Sounds good. To close the loop on this one, @zednis do you have a concrete suggestion using PROV which would resolve the ticket? Would a simple replacement of prov:wasDerivedFrom with prov:wasAttributedTo to associate datasets with "instrument_instances" suffice? Would it satisfy an instrument being both an agent and an entity? @rewolfe are you all right with an instrument being both an agent and an entity?

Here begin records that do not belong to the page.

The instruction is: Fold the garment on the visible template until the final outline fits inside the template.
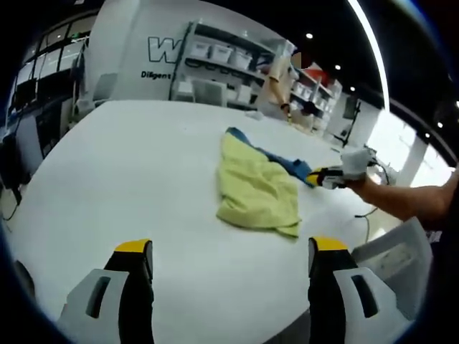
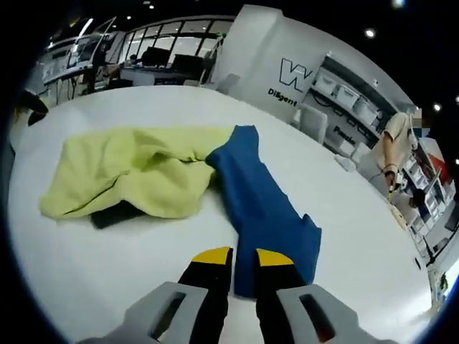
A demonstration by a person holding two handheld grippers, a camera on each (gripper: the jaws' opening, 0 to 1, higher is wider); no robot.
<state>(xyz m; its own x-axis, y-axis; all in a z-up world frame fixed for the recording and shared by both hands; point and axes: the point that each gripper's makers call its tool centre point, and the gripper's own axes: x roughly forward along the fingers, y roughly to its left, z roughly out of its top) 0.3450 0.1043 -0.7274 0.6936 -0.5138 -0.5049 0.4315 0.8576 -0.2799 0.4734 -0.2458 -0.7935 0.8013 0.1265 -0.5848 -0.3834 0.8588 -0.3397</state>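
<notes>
White and wide, the counter (image 1: 129, 179) is sitting in a big bright room. Shelves (image 1: 229, 61) with boxes are standing along the far wall, and big letters (image 2: 295, 73) are showing on a white wall beside them.

In the left gripper view, the left tool (image 1: 226, 254) is hanging over the near part of the counter. Its two yellow-tipped jaws are standing wide apart and holding nothing. Past it, toward the middle of the counter, a yellow cloth (image 1: 254, 188) is lying in a soft, bumpy heap. A blue cloth (image 1: 283, 162) is peeking out from behind the yellow one, on its far side, and the two are touching. The right tool (image 1: 324, 177) is reaching in from the right, with a person's hand (image 1: 356, 162) and arm (image 1: 412, 201) behind it. Its tip is right at the end of the blue cloth.

In the right gripper view, the right tool (image 2: 244, 258) is sitting at the near end of the blue cloth (image 2: 258, 201). Its jaws are close together with a thin gap between them. I cannot tell if they are pinching the cloth or just resting at its edge. The blue cloth is lying long and flat, going away from the tool. The yellow cloth (image 2: 129, 172) is lying to its left, touching its far end. A dark flat thing (image 2: 115, 213) is sticking out from under the yellow cloth's near edge.
</notes>
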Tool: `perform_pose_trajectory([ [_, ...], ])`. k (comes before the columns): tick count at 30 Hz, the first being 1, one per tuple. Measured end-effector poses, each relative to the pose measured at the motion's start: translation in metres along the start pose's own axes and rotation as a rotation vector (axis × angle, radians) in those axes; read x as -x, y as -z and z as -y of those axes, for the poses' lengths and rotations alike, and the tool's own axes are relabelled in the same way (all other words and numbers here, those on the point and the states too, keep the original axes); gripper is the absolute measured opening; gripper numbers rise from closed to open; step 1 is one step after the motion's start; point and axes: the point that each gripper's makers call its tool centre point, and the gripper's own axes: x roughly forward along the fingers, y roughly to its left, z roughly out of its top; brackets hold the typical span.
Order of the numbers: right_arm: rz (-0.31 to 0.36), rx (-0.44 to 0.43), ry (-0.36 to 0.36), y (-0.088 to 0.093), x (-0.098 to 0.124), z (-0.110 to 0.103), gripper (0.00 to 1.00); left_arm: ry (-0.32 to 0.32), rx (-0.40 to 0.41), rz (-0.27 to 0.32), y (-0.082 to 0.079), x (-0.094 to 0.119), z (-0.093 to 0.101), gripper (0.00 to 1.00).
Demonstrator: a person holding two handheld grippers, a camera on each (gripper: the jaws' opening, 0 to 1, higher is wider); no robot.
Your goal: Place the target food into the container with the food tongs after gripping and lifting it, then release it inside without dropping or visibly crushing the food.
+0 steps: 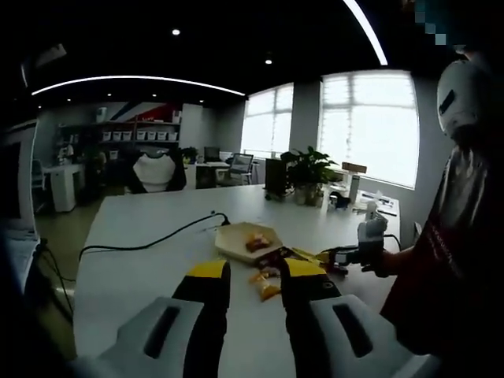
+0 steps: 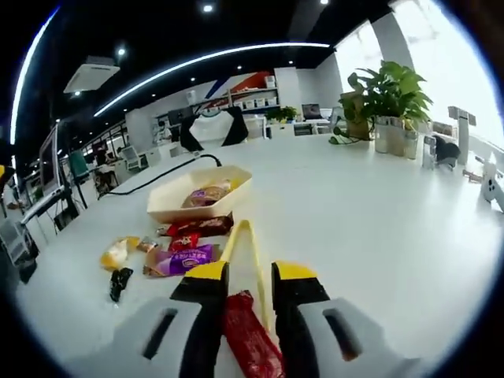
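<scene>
Red packet (image 2: pixel 250 340) between jaws, tongs (image 2: pixel 246 260) beyond

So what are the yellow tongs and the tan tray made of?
The long yellow food tongs look like smooth plastic: even colour, slight sheen. The shallow tan tray looks like matte paper pulp or cardboard, with thin angled walls and no shine. Neither is certain from here.

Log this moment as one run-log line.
left gripper: open, above table | right gripper: open, red packet between jaws | tongs: on table | container: holds snack
</scene>
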Motion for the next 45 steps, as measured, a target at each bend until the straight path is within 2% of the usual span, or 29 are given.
perform_pose_trajectory([
  [1, -0.061, 0.001, -0.046, 0.007, -0.003, -0.009, 0.33, -0.002, 0.002, 0.0, 0.001, 0.001, 0.0, 0.27],
  [2, -0.146, 0.002, -0.037, 0.017, -0.002, -0.008, 0.36, -0.004, 0.006, 0.002, 0.001, 0.001, 0.0, 0.27],
  [3, -0.192, 0.043, -0.019, 0.022, -0.002, -0.004, 0.37, -0.005, 0.008, 0.003, 0.001, 0.001, 0.0, 0.27],
  [4, -0.201, 0.076, -0.021, 0.023, -0.003, -0.004, 0.39, -0.005, 0.008, 0.003, 0.001, 0.001, 0.0, 0.27],
  [5, -0.239, 0.151, -0.024, 0.024, -0.006, -0.003, 0.41, -0.007, 0.011, 0.006, 0.002, 0.001, 0.0, 0.27],
  [6, -0.253, 0.178, -0.015, 0.023, -0.01, 0.0, 0.44, -0.008, 0.012, 0.009, 0.002, 0.002, 0.0, 0.27],
  [8, -0.317, 0.221, -0.047, 0.029, -0.015, 0.0, 0.43, -0.009, 0.016, 0.011, 0.003, 0.002, 0.0, 0.27],
  [9, -0.324, 0.243, -0.064, 0.03, -0.019, -0.001, 0.43, -0.009, 0.017, 0.01, 0.004, 0.002, 0.0, 0.27],
  [10, -0.312, 0.227, -0.057, 0.027, -0.023, -0.001, 0.42, -0.01, 0.017, 0.008, 0.006, 0.003, 0.001, 0.27],
  [11, -0.341, 0.241, -0.137, 0.032, -0.022, -0.012, 0.37, -0.011, 0.02, 0.009, 0.007, 0.004, 0.001, 0.27],
  [12, -0.386, 0.247, -0.081, 0.034, -0.016, -0.002, 0.33, -0.011, 0.025, 0.012, 0.008, 0.004, 0.001, 0.27],
  [13, -0.378, 0.239, -0.083, 0.033, -0.019, 0.0, 0.3, -0.011, 0.032, 0.017, 0.008, 0.005, 0.001, 0.27],
  [14, -0.398, 0.226, -0.078, 0.033, -0.021, 0.0, 0.28, -0.016, 0.039, 0.019, 0.009, 0.006, 0.0, 0.27],
  [18, -0.398, 0.227, -0.112, 0.028, -0.024, 0.002, 0.2, -0.032, 0.052, 0.022, 0.012, 0.007, -0.004, 0.27],
  [20, -0.412, 0.177, -0.131, 0.025, -0.027, 0.005, 0.19, -0.037, 0.06, 0.021, 0.013, 0.007, -0.005, 0.28],
  [21, -0.407, 0.111, -0.124, 0.022, -0.03, 0.009, 0.19, -0.036, 0.061, 0.022, 0.013, 0.007, -0.005, 0.28],
  [27, -0.346, -0.088, -0.126, 0.012, -0.028, 0.022, 0.18, -0.016, 0.052, 0.014, 0.012, 0.003, 0.001, 0.28],
  [29, -0.28, -0.175, -0.139, 0.002, -0.026, 0.021, 0.18, -0.019, 0.053, 0.016, 0.01, 0.002, 0.0, 0.3],
  [30, -0.253, -0.175, -0.164, -0.003, -0.024, 0.018, 0.19, -0.021, 0.061, 0.022, 0.009, 0.001, -0.002, 0.31],
  [32, -0.156, -0.185, -0.194, -0.021, -0.019, 0.012, 0.19, -0.009, 0.088, 0.051, 0.002, -0.001, -0.001, 0.31],
  [35, -0.036, -0.254, -0.252, -0.05, -0.01, 0.002, 0.19, 0.013, 0.105, 0.082, -0.007, -0.008, 0.002, 0.31],
  [36, -0.016, -0.264, -0.259, -0.054, -0.009, 0.001, 0.2, 0.015, 0.101, 0.083, -0.008, -0.01, 0.002, 0.31],
  [40, -0.009, -0.296, -0.275, -0.059, -0.007, -0.003, 0.19, 0.041, 0.073, 0.078, -0.012, -0.02, 0.01, 0.32],
  [42, 0.003, -0.385, -0.295, -0.063, -0.005, -0.006, 0.18, 0.054, 0.07, 0.079, -0.014, -0.021, 0.013, 0.32],
  [45, 0.028, -0.417, -0.296, -0.069, 0.0, -0.005, 0.18, 0.057, 0.068, 0.081, -0.014, -0.02, 0.014, 0.32],
])
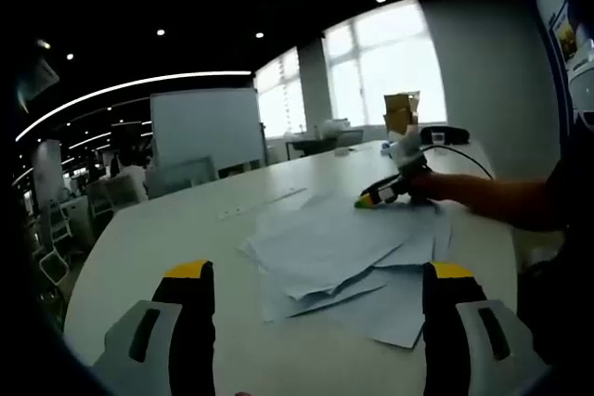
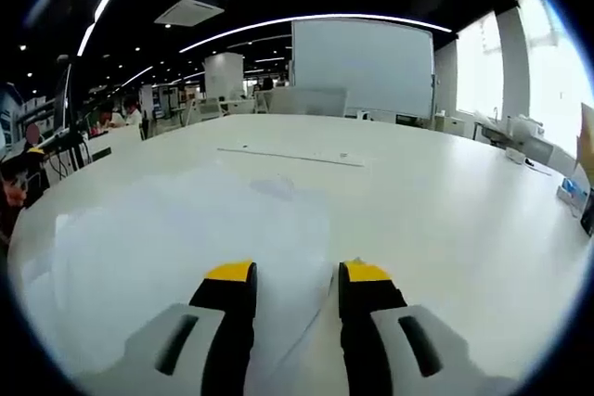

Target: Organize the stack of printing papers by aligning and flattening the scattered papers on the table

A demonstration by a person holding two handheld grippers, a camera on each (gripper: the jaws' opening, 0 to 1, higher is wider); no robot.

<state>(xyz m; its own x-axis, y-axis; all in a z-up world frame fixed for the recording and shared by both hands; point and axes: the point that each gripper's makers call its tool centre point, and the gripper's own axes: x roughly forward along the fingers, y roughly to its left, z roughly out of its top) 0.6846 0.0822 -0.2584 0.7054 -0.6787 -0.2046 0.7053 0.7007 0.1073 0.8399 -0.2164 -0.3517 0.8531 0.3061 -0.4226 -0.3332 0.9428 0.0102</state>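
Papers (image 1: 348, 261) lie fanned and overlapping, white sheets askew, on the white table (image 1: 186, 229) just beyond the left gripper (image 1: 316, 308), whose jaws stand wide apart. At their far edge, the right gripper (image 1: 376, 198) rests; its jaws gape slightly, holding nothing.

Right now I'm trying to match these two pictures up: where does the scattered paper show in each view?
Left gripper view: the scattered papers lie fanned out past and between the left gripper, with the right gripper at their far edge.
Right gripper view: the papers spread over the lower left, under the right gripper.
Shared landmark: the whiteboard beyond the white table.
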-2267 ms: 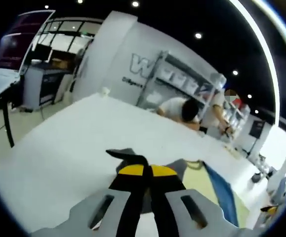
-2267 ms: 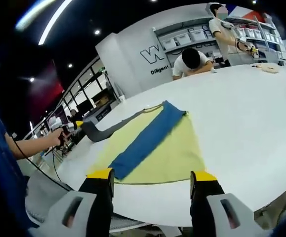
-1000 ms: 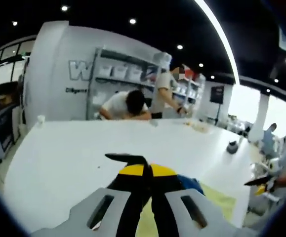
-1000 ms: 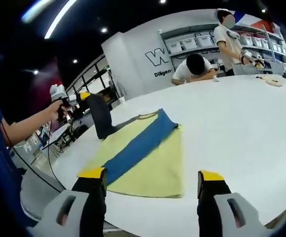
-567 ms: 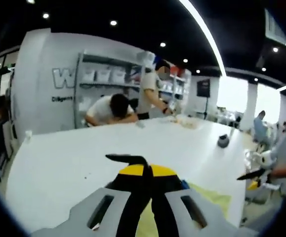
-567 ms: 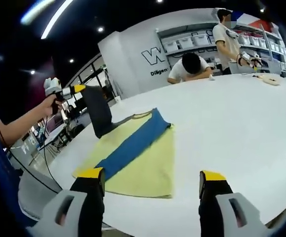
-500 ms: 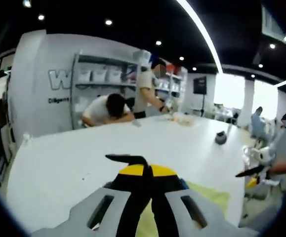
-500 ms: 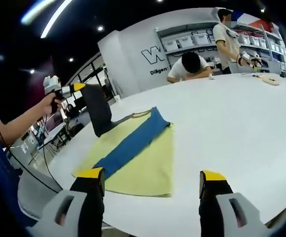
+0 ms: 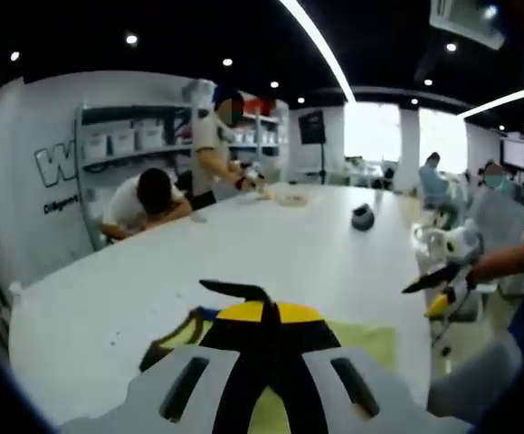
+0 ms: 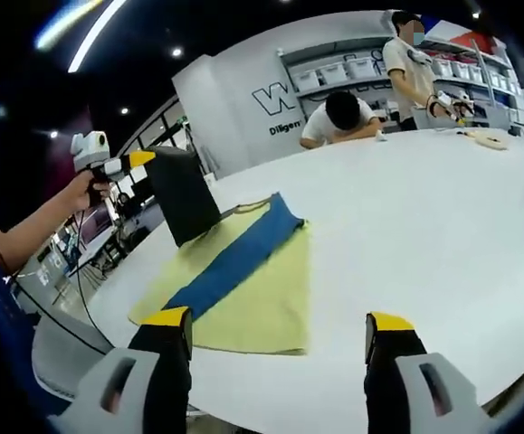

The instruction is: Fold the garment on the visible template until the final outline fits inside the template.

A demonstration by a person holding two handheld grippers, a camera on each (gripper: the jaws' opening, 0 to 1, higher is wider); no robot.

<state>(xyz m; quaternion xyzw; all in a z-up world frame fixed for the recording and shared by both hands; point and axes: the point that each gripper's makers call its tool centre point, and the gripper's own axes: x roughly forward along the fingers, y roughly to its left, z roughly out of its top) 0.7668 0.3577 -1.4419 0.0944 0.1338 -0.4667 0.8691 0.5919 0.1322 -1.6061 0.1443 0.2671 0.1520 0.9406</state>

@justgo129 yes, see USGCRP/gcis/pull/216. If we want to make it explicit I can create pull request where instrument instances also have prov:Agent
as an explicitly declared type.
@zednis yes, please.
@justgo129 - yes, I'm fine with an instrument being both an agent and entity.
On Tue, Aug 18, 2015 at 9:00 PM, justgo129 notifications@github.com wrote:
@zednis https://github.com/zednis yes, please.
— Reply to this email directly or view it on GitHub https://github.com/USGCRP/gcis-ontology/issues/124#issuecomment-132407152 .
Robert Wolfe, NASA GSFC @ USGCRP, o: 202-419-3470, m: 301-257-6966
Great. Closed #124 via https://github.com/USGCRP/gcis/pull/226.
We currently use
prov:wasDerviedFrom
to associate datasets with instruments that were used to capture the data. I thinkprov:wasAttributedTo
is a better relationship to use in this case.definitions:
prov:wasDerviedFrom
: A derivation is a transformation of an entity into another, an update of an entity resulting in a new one, or the construction of a new entity based on a pre-existing entity.prov:wasAttributedTo
: Attribution is the ascribing of an entity to an agent.I would not say a dataset is a transformation of a instrument, an update of an instrument, or constructed based on an instrument. I think it is more logical to ascribe the creation of a dataset to an instrument - which would be an agent in the dataset generation activity.